Depoimentos de professoras e
diretoras vão sendo apresentados e as crianças vão recebendo os rótulos:
"dificuldade de aprendizagem", "dislexia", "distúrbios", "disfunções
neurológicas", "desnutrição", "disfunção cerebral". Os rótulos variam,
mas a conseqüência é a mesma – a imputação à vítima da responsabilidade
do fracasso escolar.
Mas as autoras não vão pelo caminho
mais fácil de deslocar a culpa das crianças para as professoras. Elas
sabem que o que acontece na escola vem de longe e faz parte da luta que
se trava em todos os espaços da sociedade. E denunciam, perguntando:
•
Como se origina e se dissemina, tornando-se consensual, uma forma de
pensar a escola e as pessoas que permite conviver, aparentemente de
forma pacífica, com este fracasso, que é de cada um e é de todos?
•
Como pode se manter este processo de culpabilização de pessoas, seja a
criança, a mãe ou a professora, quando todos são vítimas e sofrem?
•
O que faz a professora, que também é vítima, assumir o papel de agente
acusador, quando se percebe em sua fala sua própria angústia e
ambigüidade?
• Como se naturaliza uma violência social contra quase todos?
É
disto que trata o livro, leitura obrigatória para quem quer ver a
escola sem os véus que a encobrem e não se conforma com o fracasso
escolar.
* Resenha do livro de Collares, Cecília A.L. e Moysés, M. Aparecida A.

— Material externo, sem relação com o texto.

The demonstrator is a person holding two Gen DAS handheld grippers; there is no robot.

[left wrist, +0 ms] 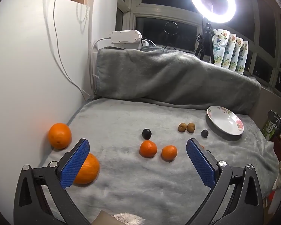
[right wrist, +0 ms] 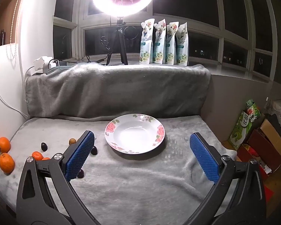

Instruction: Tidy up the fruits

Preconceitos no cotidiano escolar: Ensino e medicalização. São Paulo, Cortez, 1996.
** Doutora em Educação pela UFRJ e professora titular de Educação na Universidade Federal Fluminense.
Gente, é disso que eu falo sempre, o que estamos fazendo com nossas crianças? Onde vai parar nossa falta de fé e autoritarismo???
Gaiolas...sempre gaiolas...professores engaiolados, alunos engaiolados!!!